Cette sélection d’indicateurs personnels révèle, de maniè­re générale, des champs d’action pour l’avenir du corps médical et des politiques de la santé. Elle montre aussi que dans le domaine des compétences en matière de santé, il n’est pas uniquement question de transmission de connaissances, mais aussi de renforcement de la capacité à se forger une opinion et à s’impliquer.
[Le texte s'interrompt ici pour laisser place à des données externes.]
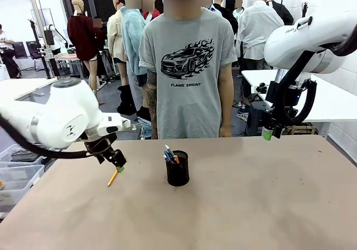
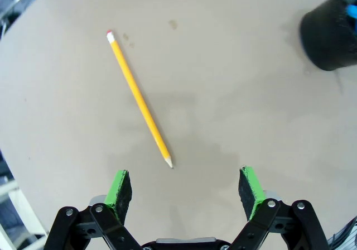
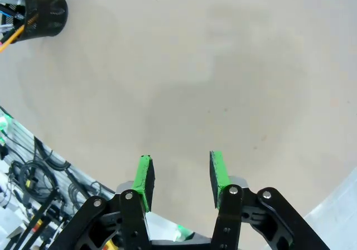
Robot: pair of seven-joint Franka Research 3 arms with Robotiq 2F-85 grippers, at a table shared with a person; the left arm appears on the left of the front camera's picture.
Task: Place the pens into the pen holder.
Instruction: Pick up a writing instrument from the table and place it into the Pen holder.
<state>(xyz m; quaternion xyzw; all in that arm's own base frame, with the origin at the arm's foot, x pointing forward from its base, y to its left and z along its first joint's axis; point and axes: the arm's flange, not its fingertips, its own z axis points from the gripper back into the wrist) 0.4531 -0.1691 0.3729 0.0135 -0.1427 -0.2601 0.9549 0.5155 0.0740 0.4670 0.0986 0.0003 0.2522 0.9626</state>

Vers l’avenir, avec engagement

Outre un grand nombre de sujets de recherche et d’expériences pratiques, la conférence a été consacrée, en assemblée plénière, aux thématiques d’actualité suivantes:
– La santé dans des systèmes fragmentés
– Contribution de la science à la santé planétaire (planeta­ry health)
– Nouvelles technologies, santé personnalisée et égalité des chances: conflit ou adaptation
– Santé pour tous: migration, changement et limitation financière
Les discussions ont aussi été riches et polémiques en ce qui concerne l’atmosphère de crise en Europe, les résultats actuels d’élections en Europe et en Amérique et leurs conséquences imprévisibles pour la santé publi­que au niveau national et international. Alors qu’en ce début novembre, des hommes d’un âge avancé 
se voient confier les commandes outre-Atlantique, 
l’EUPHA se montre moderne, ouverte et tournée vers l’avenir avec l’élection du Dr Natasha Azzopardi Muscat (Department of Health Services Management, Malte). Plus de 1800 expert-e-s en santé publique ont fourni la démonstration de leur expertise et leur en­gagement au cours de ces trois jours et encouragent la santé pour tous, par tous!